TASK DIRECTIONS -
Nothing but the data below, returned exactly, should appear in the answer.

SUPPLIED DATA -
'''
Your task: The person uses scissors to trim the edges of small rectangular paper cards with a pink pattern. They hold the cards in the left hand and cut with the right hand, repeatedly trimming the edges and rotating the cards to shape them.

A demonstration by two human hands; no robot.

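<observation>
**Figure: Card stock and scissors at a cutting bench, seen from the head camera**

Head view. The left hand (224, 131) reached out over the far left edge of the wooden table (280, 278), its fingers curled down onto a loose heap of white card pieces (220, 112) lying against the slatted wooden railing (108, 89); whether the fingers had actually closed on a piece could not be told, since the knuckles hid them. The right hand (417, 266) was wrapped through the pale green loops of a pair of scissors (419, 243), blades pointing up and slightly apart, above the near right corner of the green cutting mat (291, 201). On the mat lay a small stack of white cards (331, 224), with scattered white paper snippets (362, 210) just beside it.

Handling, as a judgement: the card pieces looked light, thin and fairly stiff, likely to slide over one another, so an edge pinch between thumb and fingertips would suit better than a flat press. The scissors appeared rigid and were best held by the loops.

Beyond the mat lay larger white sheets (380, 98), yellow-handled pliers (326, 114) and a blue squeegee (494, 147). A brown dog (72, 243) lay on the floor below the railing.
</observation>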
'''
RESPONSE BOX -
Your task: The person uses scissors to trim the edges of small rectangular paper cards with a pink pattern. They hold the cards in the left hand and cut with the right hand, repeatedly trimming the edges and rotating the cards to shape them.

A demonstration by two human hands; no robot.

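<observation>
**Figure: Card stock and scissors at a cutting bench, seen from the head camera**

Head view. The left hand (224, 131) reached out over the far left edge of the wooden table (280, 278), its fingers curled down onto a loose heap of white card pieces (220, 112) lying against the slatted wooden railing (108, 89); whether the fingers had actually closed on a piece could not be told, since the knuckles hid them. The right hand (417, 266) was wrapped through the pale green loops of a pair of scissors (419, 243), blades pointing up and slightly apart, above the near right corner of the green cutting mat (291, 201). On the mat lay a small stack of white cards (331, 224), with scattered white paper snippets (362, 210) just beside it.

Handling, as a judgement: the card pieces looked light, thin and fairly stiff, likely to slide over one another, so an edge pinch between thumb and fingertips would suit better than a flat press. The scissors appeared rigid and were best held by the loops.

Beyond the mat lay larger white sheets (380, 98), yellow-handled pliers (326, 114) and a blue squeegee (494, 147). A brown dog (72, 243) lay on the floor below the railing.
</observation>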

The requested output is complete.